Fix Iceberg read optimization returning NULLs for stats-less manifests (#1545) — antalya-26.3#1814
Fix Iceberg read optimization returning NULLs for stats-less manifests (#1545) — antalya-26.3#1814il9ue wants to merge 2 commits into
Conversation
When an Iceberg manifest's per-file column statistics are absent (a common case for non-Spark writers like pyiceberg with default settings), DataFileMetaInfo::columns_info is empty. The optimization in StorageObjectStorageSource::createReader misread this as 'all columns are absent from the file' and returned constant NULLs for every row while still returning the correct row count. Result: silent data loss on icebergLocal, icebergS3, icebergAzure, icebergHDFS, and all *Cluster variants. Track whether any per-file stats were emitted via a new 'any_stats_field_present' boolean on DataFileMetaInfo, populated during manifest parsing in AvroForIcebergDeserializer. The optimization's absent-NULL loop only fires when stats are present; when stats are absent entirely, fall through to the Parquet reader, which correctly handles both physically-present columns (read normally) and schema-evolved-absent columns (handled by IcebergMetadata::getInitialSchemaByPath setting the file's own schema as initial_header). Closes Altinity#1545. Mirror of Altinity#1688 (antalya-25.8 fix). Signed-off-by: Daniel Q. Kim <daniel.kim@altinity.com>
d6ea43d to
4c61947
Compare
…mpty-stats-26.3 Signed-off-by: Daniel Q. Kim <daniel.kim@altinity.com> # Conflicts: # src/Storages/ObjectStorage/StorageObjectStorageSource.cpp
4c61947 to
4f483f6
Compare
Heads upCI is failing with a workflow template error:
This appears to be coming from antalya-26.3's pull_request.yml — that file is identical between this PR and the base branch (verified via This looks like an infrastructure issue on antalya-26.3 affecting all PRs targeting that branch, not anything specific to this PR. The code itself builds clean locally with clang-21 + RelWithDebInfo. Is this something the CI team is aware of, or should I open a separate issue? |
|
This is a known issue. We have separate workflows for internal and external branches. When the author of an external branch is an org member, some jobs get confused. |
|
|
||
| void DataFileMetaInfo::serialize(WriteBuffer & out) const | ||
| { | ||
| writeIntBinary(static_cast<UInt8>(stats_were_read), out); |
There was a problem hiding this comment.
Does this break backward compatibility?
Changelog category (leave one):
Changelog entry (a user-readable short description of the changes that goes to CHANGELOG.md):
Fix Iceberg read optimization returning NULL for every column when reading from manifests written without per-file column statistics (typical of non-Spark writers like pyiceberg with default settings).

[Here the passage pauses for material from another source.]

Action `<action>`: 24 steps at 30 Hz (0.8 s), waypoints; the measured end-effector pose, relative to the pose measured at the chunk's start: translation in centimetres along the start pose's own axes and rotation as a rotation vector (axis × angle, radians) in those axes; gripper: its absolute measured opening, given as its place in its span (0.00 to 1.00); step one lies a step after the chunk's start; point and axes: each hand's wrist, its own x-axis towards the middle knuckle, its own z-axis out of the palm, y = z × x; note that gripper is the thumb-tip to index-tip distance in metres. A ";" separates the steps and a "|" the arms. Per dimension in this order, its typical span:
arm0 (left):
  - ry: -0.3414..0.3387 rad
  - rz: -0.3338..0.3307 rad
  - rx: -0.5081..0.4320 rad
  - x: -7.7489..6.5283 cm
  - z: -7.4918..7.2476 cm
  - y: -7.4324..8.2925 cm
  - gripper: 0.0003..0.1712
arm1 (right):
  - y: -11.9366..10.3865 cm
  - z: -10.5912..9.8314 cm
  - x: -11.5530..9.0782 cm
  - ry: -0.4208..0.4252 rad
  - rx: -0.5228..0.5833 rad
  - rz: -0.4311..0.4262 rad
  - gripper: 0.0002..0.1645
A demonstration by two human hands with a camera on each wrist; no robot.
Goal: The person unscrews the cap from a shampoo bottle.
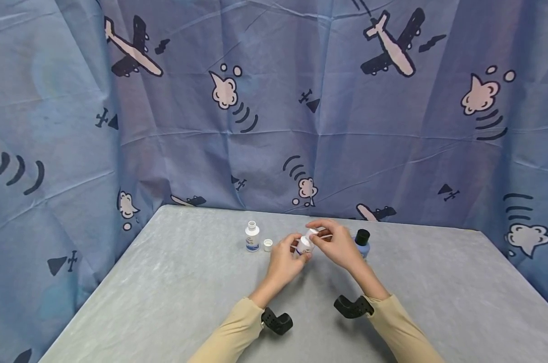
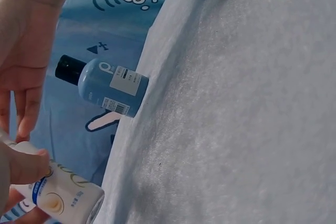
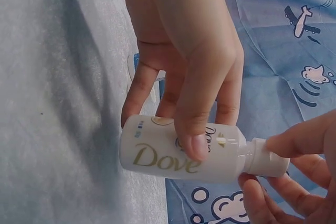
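Observation:
My left hand (image 1: pixel 288 254) grips a small white Dove bottle (image 1: pixel 304 245) a little above the grey table (image 1: pixel 165 282). Its thumb and fingers wrap the bottle's body (image 3: pixel 157 156), which lies tilted on its side. My right hand (image 1: pixel 322 234) pinches the bottle's white cap (image 3: pixel 265 161) between thumb and fingertips (image 3: pixel 302 140). In the left wrist view the same bottle (image 2: pixel 63 198) shows at the bottom left under my thumb, with my right hand (image 2: pixel 21 61) above it.
A blue bottle with a black cap (image 1: pixel 362 243) stands just behind my right hand, also seen as the blue bottle (image 2: pixel 107 85). To the left stand an uncapped white bottle (image 1: pixel 252 237) and a loose white cap (image 1: pixel 267 245). A blue airplane-print cloth (image 1: pixel 274 116) hangs behind.

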 end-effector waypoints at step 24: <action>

Affects
icebergLocal,icebergS3,icebergAzure,icebergHDFS, and all*Clustervariants. Antalya 26.3 fix for Altinity/ClickHouse#1545.Description
Antalya-specific bug fix on
antalya-26.3. No upstream cherry-pick — this bug exists only on Antalya, introduced by Altinity/ClickHouse#1069 ("Read optimization using Iceberg metadata"). Mirror of the 25.8 fix in Altinity/ClickHouse#1688.Why this fires
When reading an Iceberg table written by a non-Spark writer that omits per-file column statistics from the manifest's Avro schema (pyiceberg with default settings, format v1 writers, and others), the
allow_experimental_iceberg_read_optimizationpath produces silent data loss: correct row counts, every column valueNULL. The reporter confirmed it onicebergLocal; investigation showed the same code path fires foricebergS3,icebergAzure,icebergHDFS, and all*Clustervariants.Root cause
IcebergIteratoralways populatesfile_meta_infobefore yielding objects, so thefile_meta_data.has_value()check in the optimization passes. The issue is what's inside the populatedDataFileMetaInfo: when the manifest'sdata_file.value_counts/column_sizes/null_value_countsAvro fields are all absent (per the Iceberg spec, all three are optional),DataFileMetaInfo::columns_infostays empty.The optimization's second loop in
StorageObjectStorageSource::createReaderthen iterates every requested column, finds none of them in the emptycolumns_infomap, and adds them all toconstant_columns_with_valueswithField()(NULL).requested_columns_copyis cleared,need_only_count = true, the Parquet reader returns row count only, andgenerate()injects every column as a constant-NULL column at the correct row count.The optimization conflates "no stats were written" with "all columns are absent." Absent stats tell us nothing about which columns are physically present in the file.
The fix
Add
any_stats_field_present(bool) toDataFileMetaInfo. Populate it during manifest parsing inAvroForIcebergDeserializer.cpp—trueif any ofvalue_counts,column_sizes, ornull_value_countswere emitted by the writer. Gate the optimization's absent-NULL loop on this flag: when no stats were emitted, skip the loop entirely and fall through to the Parquet reader, which correctly handles both physically-present columns (read normally) and schema-evolved-absent columns (handled upstream byIcebergMetadata::getInitialSchemaByPathsetting the file's own schema asinitial_header).A per-column presence set was considered but is unnecessary because schema evolution is already handled upstream of the optimization; the boolean is sufficient.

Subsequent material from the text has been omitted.